Does AZTA pay dividends?
No — Azenta, Inc. does not currently pay a dividend.
Azenta does not currently pay a dividend. For a company operating in the life sciences tools and services space, capital is typically directed toward research infrastructure, service capacity, and potential acquisitions rather than shareholder distributions. Investors seeking income from this holding would need to look elsewhere, as reinvestment remains the primary capital allocation approach.
When does AZTA report earnings?
Azenta reports earnings on a quarterly cadence, consistent with standard practice for US-listed equities.
The company's recent results reflect the mixed environment facing life sciences tools providers, with demand from pharmaceutical and biotech customers remaining uneven. Revenue trends across both the Products and Services segments have been subject to broader industry spending cycles.
For the most recent quarter's results and guidance commentary, visit Azenta's investor relations page directly.
AZTA Price History
-74.2% over 5Y
Monthly close, adjusted for stock splits and dividend reinvestment.
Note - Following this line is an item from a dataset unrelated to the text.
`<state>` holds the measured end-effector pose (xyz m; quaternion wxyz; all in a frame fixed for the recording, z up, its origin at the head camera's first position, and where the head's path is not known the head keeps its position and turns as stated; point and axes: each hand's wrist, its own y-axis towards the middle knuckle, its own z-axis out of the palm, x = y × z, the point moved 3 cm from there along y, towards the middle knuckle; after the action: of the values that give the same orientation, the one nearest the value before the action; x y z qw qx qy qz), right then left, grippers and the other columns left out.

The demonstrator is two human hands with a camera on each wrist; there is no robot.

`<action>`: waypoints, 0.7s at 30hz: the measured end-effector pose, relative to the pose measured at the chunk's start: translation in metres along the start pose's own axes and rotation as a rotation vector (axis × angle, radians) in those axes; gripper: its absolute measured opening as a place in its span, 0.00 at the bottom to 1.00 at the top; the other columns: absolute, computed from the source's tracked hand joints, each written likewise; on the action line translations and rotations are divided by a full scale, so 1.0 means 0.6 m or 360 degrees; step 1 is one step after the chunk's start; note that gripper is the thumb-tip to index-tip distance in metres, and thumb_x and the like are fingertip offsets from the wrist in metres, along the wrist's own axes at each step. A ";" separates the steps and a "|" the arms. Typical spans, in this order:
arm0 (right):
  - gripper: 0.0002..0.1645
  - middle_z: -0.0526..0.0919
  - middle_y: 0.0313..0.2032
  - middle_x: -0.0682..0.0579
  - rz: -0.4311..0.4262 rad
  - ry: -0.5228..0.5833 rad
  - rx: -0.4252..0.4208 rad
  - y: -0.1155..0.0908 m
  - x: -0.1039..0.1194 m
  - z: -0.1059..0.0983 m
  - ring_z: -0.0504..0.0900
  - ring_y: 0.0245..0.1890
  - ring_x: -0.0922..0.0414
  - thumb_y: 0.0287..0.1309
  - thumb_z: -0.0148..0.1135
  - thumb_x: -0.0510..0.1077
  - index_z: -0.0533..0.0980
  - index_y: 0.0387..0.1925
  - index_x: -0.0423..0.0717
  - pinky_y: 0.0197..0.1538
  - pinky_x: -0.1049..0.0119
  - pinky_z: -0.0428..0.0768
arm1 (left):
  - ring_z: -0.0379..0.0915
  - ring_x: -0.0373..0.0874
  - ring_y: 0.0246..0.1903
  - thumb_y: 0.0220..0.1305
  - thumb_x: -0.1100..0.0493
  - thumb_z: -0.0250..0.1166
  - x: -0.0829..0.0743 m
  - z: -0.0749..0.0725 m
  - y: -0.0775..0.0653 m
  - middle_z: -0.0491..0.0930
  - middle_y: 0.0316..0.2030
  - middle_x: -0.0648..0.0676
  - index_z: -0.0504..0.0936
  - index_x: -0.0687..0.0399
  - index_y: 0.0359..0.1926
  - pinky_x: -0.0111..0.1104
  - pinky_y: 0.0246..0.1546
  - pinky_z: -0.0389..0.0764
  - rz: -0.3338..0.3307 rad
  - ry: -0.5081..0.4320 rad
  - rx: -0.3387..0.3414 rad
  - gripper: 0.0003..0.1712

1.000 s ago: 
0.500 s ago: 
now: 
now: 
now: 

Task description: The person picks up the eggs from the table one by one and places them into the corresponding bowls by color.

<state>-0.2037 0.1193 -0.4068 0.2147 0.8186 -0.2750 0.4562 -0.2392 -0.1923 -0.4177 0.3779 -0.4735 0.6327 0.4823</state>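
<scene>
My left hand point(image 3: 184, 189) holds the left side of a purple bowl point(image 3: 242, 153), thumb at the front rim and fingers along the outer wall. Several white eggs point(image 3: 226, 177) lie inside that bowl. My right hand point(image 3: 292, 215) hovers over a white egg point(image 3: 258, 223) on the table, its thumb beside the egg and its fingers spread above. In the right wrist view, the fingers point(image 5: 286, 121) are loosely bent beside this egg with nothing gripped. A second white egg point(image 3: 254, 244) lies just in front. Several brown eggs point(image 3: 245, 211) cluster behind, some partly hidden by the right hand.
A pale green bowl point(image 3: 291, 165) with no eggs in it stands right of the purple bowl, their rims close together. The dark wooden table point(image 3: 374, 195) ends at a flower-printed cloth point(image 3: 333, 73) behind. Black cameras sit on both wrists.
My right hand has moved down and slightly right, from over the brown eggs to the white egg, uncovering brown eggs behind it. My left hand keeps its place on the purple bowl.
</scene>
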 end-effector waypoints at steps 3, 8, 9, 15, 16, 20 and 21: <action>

What if I invested in Azenta, Inc.?
Based on Azenta, Inc.'s historical closing prices, adjusted for stock splits and dividend reinvestment. Past performance does not guarantee future results. This is for informational purposes only and is not financial advice.
AZTA Long-term Outlook
Azenta's fundamental outlook is shaped by a Neutral Growth profile and a Strong Risk rating. The company is not positioned as a high-velocity grower, but its relatively conservative financial structure provides a degree of stability. The Weak Quality and Moat ratings suggest that translating revenue into consistent profitability remains a work in progress, and competitive differentiation in the life sciences services market will be a key factor in any longer-term improvement.
Growth drivers
- Expanding demand for genomic sequencing and biospecimen services from biopharma customers
- Growth in automated sample management as research workflows scale globally
- International expansion across Asia Pacific and European life sciences markets
Key risks
- Weak profitability profile may limit reinvestment capacity and margin recovery
- Competitive pressure in life sciences tools and services from larger, better-resourced players
- Biopharma spending cycles can create lumpy demand across both operating segments
AZTA vs Peers
Azenta operates in a competitive life sciences tools and services landscape alongside a range of specialized peers.
Anbio Biotechnology focuses on rapid diagnostic testing products, operating in a different niche of the life sciences market than Azenta's sample management and storage focus.
STAAR Surgical concentrates on implantable lens technology for vision correction, representing a medical device angle distinct from Azenta's laboratory and sample services model.
BioLife Solutions provides biopreservation media and cold chain products, overlapping with Azenta's cold sample management offerings but with a narrower product-focused business model.
Frequently Asked Questions
What does Azenta do?
Azenta provides life science sample management and exploration solutions. Its two segments cover automated cold storage systems, sample preparation instruments, and consumables on the products side, plus genomic sequencing, gene synthesis, biospecimen procurement, and cold chain services on the services side. Customers include pharmaceutical companies, biotech firms, and research institutes worldwide.
Does AZTA pay dividends?
Azenta does not currently pay a dividend. The company operates in a capital-intensive life sciences services environment where resources are directed toward infrastructure and growth initiatives rather than shareholder distributions. Income-focused investors should factor this into their assessment.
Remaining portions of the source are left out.